PK/PD integration for intramuscular dose determination of intramuscular sodium cloxacillin for infections caused by Staphylococcus spp in goat

ABSTRACT This study aims to determine therapeutic protocols of intramuscular sodium cloxacillin (IM) in goats with potential antibacterial effects against Staphylococcus spp. We constructed a pharmacokinetic (PK) model of IM, followed by a pharmacokinetic/pharmacodynamic integration (PK/PD). Simulations of different therapeutic protocols were then performed, with the doses ranging from 30 to100 mg/kg every 8, 12, or 24 hours.

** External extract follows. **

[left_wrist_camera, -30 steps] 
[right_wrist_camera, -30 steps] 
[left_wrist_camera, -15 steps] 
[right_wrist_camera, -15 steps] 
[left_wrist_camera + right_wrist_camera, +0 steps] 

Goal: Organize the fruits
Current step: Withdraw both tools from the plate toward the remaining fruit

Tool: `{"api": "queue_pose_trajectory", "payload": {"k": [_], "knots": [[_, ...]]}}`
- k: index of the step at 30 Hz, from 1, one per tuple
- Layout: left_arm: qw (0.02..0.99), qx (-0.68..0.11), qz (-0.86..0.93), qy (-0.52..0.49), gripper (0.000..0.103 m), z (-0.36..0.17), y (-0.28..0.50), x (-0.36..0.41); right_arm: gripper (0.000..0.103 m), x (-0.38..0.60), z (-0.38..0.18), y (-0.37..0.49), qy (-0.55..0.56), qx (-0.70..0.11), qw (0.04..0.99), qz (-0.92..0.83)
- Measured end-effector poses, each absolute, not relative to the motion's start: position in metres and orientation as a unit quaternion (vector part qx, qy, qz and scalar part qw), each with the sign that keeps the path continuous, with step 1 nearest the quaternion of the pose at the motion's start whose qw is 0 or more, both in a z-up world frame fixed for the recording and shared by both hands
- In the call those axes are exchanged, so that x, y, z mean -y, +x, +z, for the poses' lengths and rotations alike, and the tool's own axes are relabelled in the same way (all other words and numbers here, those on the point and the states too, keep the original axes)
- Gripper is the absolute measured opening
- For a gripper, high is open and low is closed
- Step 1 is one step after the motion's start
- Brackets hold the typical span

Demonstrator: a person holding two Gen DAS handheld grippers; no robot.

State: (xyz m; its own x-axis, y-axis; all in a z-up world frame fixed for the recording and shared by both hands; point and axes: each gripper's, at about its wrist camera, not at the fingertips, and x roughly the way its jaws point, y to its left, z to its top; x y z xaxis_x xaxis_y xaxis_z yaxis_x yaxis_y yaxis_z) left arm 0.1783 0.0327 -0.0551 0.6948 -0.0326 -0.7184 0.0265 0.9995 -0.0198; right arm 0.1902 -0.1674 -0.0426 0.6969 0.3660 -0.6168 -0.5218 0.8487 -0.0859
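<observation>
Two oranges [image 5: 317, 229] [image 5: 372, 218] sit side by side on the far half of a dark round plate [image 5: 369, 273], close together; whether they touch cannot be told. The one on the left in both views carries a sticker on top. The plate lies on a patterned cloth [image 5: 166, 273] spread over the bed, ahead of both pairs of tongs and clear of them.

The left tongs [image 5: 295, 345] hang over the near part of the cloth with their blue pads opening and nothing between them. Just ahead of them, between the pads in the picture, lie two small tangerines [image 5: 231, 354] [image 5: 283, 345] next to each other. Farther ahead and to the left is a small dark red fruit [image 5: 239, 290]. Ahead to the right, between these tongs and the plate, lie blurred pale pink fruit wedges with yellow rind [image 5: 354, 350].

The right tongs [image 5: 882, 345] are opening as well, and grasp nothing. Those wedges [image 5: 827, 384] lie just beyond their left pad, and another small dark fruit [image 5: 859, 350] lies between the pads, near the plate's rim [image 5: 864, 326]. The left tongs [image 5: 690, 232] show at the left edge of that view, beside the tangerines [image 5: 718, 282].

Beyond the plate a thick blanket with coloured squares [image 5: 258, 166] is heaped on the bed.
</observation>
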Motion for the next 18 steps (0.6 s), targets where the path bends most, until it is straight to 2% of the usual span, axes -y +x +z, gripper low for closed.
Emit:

We calculated the probability to target attainment (PTA) of reach protocol's therapeutic according to the minimum inhibitory concentration (MIC) range of 0.06 to 4 μg/mL. The PK/PD index (PDT) used was "time above the MIC for 40% of the time" (T>MIC ≥40%). Protocols with single administration per day were incapable of achieving PTA ≥ 90% for any of the estimated MICs. However, by decreasing the administration interval, the PTA was increased. Thus, from the dose of 50 mg/kg every 12 hours, a PTA≥ 90% for MICs ≤ 0.5 μg/mL was achieved, while the 30 mg/kg dose every 8 hours was able to achieve a PTA≥ 90% for MICs of 2 μg/mL. The results suggest using 30 mg/kg dose every 8 hours in clinical studies of agents with MICs ≤ 2μg/mL; Nevertheless, the practitioner should adjust the dose in severe patients.